Project Bookshelf: Amber Alexander

I’m really bad at letting go of things and despite my best efforts to try not to be, most people would describe me as a maximalist. I hoard memories and never delete any photos on my phone (I’m up to about 88,000 with pictures spanning from 2015 to the beginning of 2023). This idea of holding onto things, perhaps reminding me of simpler times, perhaps reminding me of the hard times I didn’t think I’d make it through, reflects itself on my bookshelf, too. 

Reading has always been an escape for me. It filled the void of not having friends in my classes to talk to and being able to immerse myself somewhere else. It also helped with all the car rides I took going from one house to the other every other weekend after my parent’s divorce. 

Much like my own thoughts, my bookshelves are only slightly organized, filled to the brim. I have several bookshelves scattered over the house, books stored inside the bottom of my TV stand’s storage, no doubt intended for DVD cases (or when I used it as a kid, good ol VHS tapes)—even books stacked in dangerously high piles I haven’t organized since they came home from me after the summer library sale. I still have books in boxes from my last move.

Just like my own personality, my books represent the weird complexities and paradoxes. I have a few poetry books mingling with Franz Kafka, series that shaped my early love for reading (The Hunger Games, Harry Potter), and Norton Anthologies I used in one class that I’ll never be able to give away. 

I haven’t actually finished The Lost Writings but it’s followed me faithfully from bookstore to apartment to bedside table. I’ve been interested in reading more Kafka ever since we read “The Metamorphosis” my senior year of high school and considered myself to be the only one open minded about it; it was probably then and there that cemented I was meant to be a Literature major. 

Some books on my shelves haven’t been read, let alone touched since I placed them there. Books I bought because they reminded me of someone, once again symbolizing my inability to forget or let things go that I really should. 

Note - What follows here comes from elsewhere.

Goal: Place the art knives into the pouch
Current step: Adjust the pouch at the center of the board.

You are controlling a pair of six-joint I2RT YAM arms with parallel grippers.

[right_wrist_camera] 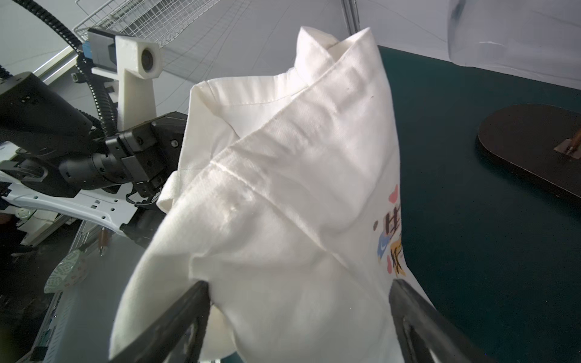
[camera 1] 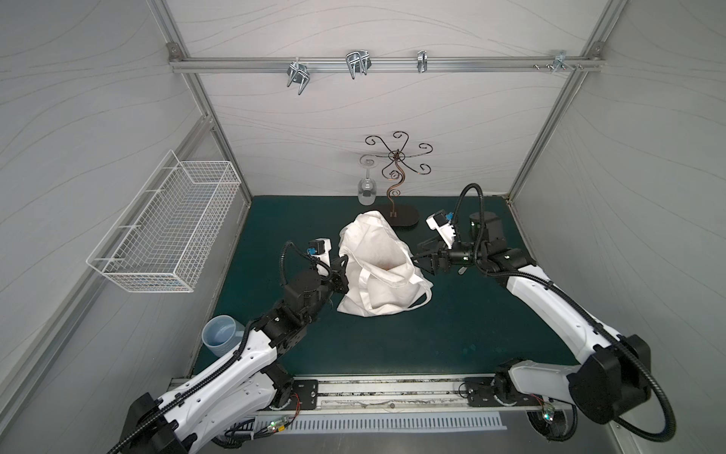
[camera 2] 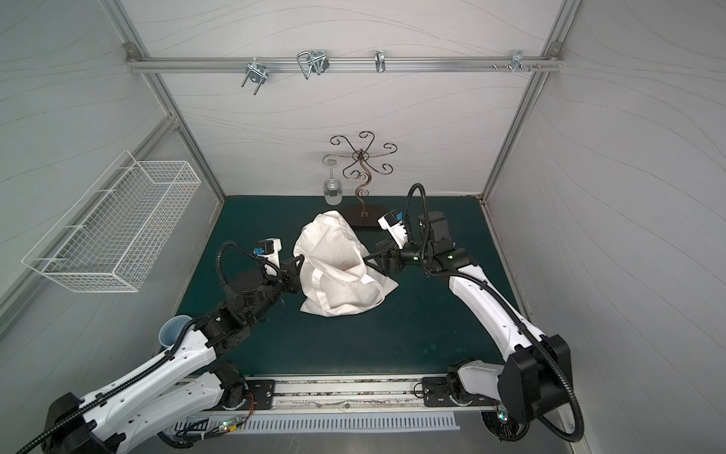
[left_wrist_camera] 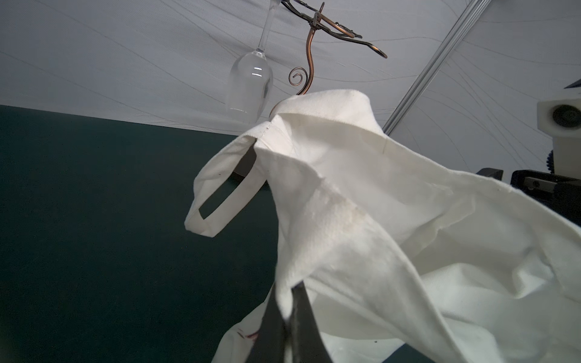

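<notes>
The pouch [camera 1: 377, 271] [camera 2: 338, 275] is an off-white canvas tote standing half upright in the middle of the green mat, its mouth pulled open. My left gripper [camera 1: 344, 262] [left_wrist_camera: 290, 294] is shut on the pouch's rim on its left side, with cloth pinched between the dark fingers. My right gripper [camera 1: 419, 256] [right_wrist_camera: 300, 287] stands open at the pouch's right side, and a fold of the cloth bulges between its wide-apart fingers [right_wrist_camera: 198, 301]. The art knife is hidden in every view. A brownish mark [camera 1: 387, 267] shows inside the pouch.
A curly metal stand [camera 1: 397, 184] with a hanging wine glass [camera 1: 366, 192] rises just behind the pouch. A white wire basket [camera 1: 165, 228] hangs on the left wall. A pale blue cup [camera 1: 220, 334] sits by the left arm. Metal hooks [camera 1: 357, 65] hang from the back rail.
</notes>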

An early edition of The Hunger Games I found in a Half Price Books clearance section is pushed back with books about Harry Potter I bought on Ebay with allowance in 2011. I impulsively bought a collector’s edition of Michelle Remembers a year after a professor mentioned it in a class and its influence on what we were studying. A copy of Twilight, not my original copy, but a copy I got just to have the larger sized version. I bought Fan Art for a creative writing assignment and only read the first two chapters. 

An ode to my love for theatre shows itself in pocket-sized Shakespeare and books about Alexander Hamilton (a purchase influenced by Lin Manuel Miranda and my immense interest in American history). 

In another bookshelf sits a book of poems by Rita Dove whose lineation inspires me to dig deeper in my own work, a few books from one of the hardest semesters of college (yes, Spring 2020, which featured Wieland and Laura). A copy of The Outsiders—again, not my original copy but a book near to my heart. Counting by 7s, a book I bought because it had been sitting at a used bookstore for six months and I was intrigued by the annotations someone left behind. 

My bookshelves, as they stand while writing this, are not completely representative of what I tend to read, or what’s important to me now. In fact, I’ve probably been putting off cleaning and reorganizing my bookshelves for at least 7 years. But the mess, the clutter, represents me well. The eclectic nature of how I view my life mirrors itself here. I’m not ashamed to say Twilight got me into reading and creative writing when I was 10 and lead me to discover the greatest escape I’ve known—how could I possibly have the heart to get rid of them now?

My bookshelf made me think, question the world, imagine a new one. I thank it for becoming a vessel to hold all these small parts of myself and all my inconsistencies. 

Amber Alexander holds a BA in English with research distinction and triple minors (Creative Writing, Professional Writing, and History) from The Ohio State University. They plan to pursue graduate level studies in the near future and currently works in higher education. She has previously worked on the Editorial Staff for Cornfield Review, where she has also been published. Alexander earned multiple awards for poetry, prose, playwriting, and creative nonfiction while an undergrad.